The Greek-born suspect was never part of the short list of suspects that detectives worked through when DNA testing first became available in the 1990s.
High on their list was Susan Armstrong’s then shearer boyfriend and his brother, who had unfairly lived with speculation and rumour for years.
Detectives tested several other men. They even went to England to test a suspect who had returned there years after the murders, but all for no result.
The Greek connection might be random. But those who know the case well will be intrigued by the fact that Susan Armstrong had been to Greece and stayed long enough to learn some of the language and to have a relationship with a local who fathered her little boy Greg, who was the toddler left crying and thirsty in his cot for two days after his mother and her friend were butchered.

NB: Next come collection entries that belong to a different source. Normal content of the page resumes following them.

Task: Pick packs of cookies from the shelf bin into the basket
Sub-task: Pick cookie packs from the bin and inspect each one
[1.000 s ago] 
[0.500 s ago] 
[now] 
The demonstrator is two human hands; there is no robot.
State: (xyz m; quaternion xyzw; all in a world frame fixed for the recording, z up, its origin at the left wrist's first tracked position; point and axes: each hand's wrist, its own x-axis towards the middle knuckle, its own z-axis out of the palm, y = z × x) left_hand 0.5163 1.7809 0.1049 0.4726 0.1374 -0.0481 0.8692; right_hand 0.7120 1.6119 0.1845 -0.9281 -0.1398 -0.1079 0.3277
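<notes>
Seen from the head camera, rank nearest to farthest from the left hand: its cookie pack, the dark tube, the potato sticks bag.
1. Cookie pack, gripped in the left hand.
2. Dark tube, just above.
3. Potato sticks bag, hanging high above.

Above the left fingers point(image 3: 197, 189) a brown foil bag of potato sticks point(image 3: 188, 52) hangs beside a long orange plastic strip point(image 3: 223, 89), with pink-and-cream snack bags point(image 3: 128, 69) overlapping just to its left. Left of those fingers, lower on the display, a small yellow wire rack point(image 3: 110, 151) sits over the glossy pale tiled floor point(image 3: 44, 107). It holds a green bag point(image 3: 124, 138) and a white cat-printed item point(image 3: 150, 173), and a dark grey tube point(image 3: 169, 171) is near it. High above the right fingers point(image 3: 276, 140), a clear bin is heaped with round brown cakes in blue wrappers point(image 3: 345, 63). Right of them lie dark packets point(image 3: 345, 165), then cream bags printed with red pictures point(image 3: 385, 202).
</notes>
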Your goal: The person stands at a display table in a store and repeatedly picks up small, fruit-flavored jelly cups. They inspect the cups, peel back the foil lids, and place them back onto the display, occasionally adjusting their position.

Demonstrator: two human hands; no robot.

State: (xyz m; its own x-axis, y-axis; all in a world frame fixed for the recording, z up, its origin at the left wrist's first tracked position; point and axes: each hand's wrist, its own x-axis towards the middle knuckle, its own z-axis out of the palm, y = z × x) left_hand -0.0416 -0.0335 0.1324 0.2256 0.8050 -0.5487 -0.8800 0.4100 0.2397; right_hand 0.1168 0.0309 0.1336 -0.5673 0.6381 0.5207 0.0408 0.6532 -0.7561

Is it possible that Susan, friendly and gregarious, had used her smattering of Greek to talk to locals, and that this attracted the attention of a disturbed teenager?
That, and many other questions, may be posed in the coming legal proceedings.
Regardless of what happens in court, the arrest is an astonishing development in a case that is part of folklore in Australia. As with the Beaumont children’s abduction in 1966, it is a crime that has always had a grip on the Australian public’s imagination.
“Easey Street” is shorthand for a crime known to three generations of Australians, even though millions of us were not even born in 1977. It has thrown up two books — the late Tom Prior’s effort, They Trusted Men, in 1996. And, recently, two editions of Helen Thomas’s Murder On Easey Street, which will soon require a third edition.
Defence lawyers will, of course, point out that DNA testing is a brilliant scientific advance but has a flawed record in law enforcement. In Victoria alone, bungled forensic laboratory tests have resulted in at least two innocent people facing serious charges.
This astonishing story is not over yet.